▸ GIVEN DATA
######

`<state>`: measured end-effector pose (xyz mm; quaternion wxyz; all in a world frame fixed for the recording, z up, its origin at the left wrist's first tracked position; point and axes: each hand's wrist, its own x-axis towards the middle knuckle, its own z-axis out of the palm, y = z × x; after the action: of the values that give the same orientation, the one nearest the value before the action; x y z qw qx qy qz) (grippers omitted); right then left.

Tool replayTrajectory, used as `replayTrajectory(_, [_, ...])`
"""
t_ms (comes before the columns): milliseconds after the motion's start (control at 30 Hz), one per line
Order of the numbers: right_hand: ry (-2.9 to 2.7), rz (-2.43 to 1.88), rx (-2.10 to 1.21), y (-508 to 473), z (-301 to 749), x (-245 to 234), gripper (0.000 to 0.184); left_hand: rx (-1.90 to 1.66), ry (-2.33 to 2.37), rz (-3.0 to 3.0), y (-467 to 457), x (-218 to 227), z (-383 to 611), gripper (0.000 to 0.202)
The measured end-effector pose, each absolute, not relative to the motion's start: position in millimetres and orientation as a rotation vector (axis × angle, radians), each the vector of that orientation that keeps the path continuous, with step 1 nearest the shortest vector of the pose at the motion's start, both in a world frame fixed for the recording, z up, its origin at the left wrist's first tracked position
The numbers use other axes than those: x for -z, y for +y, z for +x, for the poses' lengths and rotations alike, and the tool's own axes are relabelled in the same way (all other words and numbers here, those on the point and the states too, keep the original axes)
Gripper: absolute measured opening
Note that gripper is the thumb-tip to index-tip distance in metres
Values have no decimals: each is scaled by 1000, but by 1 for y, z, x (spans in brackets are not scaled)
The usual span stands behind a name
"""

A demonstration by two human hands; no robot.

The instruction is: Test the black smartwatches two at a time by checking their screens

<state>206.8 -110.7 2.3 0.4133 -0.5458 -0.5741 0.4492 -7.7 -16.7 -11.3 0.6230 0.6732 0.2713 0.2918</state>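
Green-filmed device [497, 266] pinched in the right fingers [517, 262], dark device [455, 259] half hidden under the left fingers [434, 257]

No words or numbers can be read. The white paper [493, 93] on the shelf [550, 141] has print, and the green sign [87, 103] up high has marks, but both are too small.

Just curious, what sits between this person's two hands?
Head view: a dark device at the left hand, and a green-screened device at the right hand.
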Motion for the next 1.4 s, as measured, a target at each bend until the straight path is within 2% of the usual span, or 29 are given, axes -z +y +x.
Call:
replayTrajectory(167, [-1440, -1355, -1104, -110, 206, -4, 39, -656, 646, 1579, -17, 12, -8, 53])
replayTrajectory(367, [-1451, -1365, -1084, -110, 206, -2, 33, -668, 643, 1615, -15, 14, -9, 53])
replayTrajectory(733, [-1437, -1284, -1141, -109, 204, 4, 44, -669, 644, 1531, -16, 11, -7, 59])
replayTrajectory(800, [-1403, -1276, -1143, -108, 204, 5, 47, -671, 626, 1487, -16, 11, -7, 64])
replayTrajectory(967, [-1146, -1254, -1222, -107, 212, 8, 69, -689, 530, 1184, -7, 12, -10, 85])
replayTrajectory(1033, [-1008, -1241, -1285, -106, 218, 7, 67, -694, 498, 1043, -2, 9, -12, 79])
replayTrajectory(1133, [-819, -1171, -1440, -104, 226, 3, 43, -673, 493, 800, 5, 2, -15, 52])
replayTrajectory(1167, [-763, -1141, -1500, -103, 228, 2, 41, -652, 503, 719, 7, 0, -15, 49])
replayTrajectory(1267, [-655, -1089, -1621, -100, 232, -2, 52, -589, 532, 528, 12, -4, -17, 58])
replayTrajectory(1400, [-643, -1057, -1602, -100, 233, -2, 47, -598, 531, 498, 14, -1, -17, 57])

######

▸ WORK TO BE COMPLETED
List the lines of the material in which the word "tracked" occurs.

▸ ANSWER TO THIS TASK
`<state>`: measured end-effector pose (xyz mm; quaternion wxyz; all in a world frame fixed for the recording, z up, its origin at the left wrist's first tracked position; point and axes: each hand's wrist, its own x-axis towards the middle knuckle, its own z-axis out of the palm, y = z × x; after the action: of the values that give the same orientation, the one nearest the value before the action; x y z qw qx qy qz) (grippers omitted); right then left.
The measured end-effector pose, each absolute, not relative to the motion's start: position in millimetres and orientation as a rotation vector (axis × angle, radians), each the vector of that orientation that keeps the path continuous, with step 1 nearest the shortest vector of the pose at the motion's start, both in a world frame fixed for the recording, z up, its origin at the left wrist's first tracked position

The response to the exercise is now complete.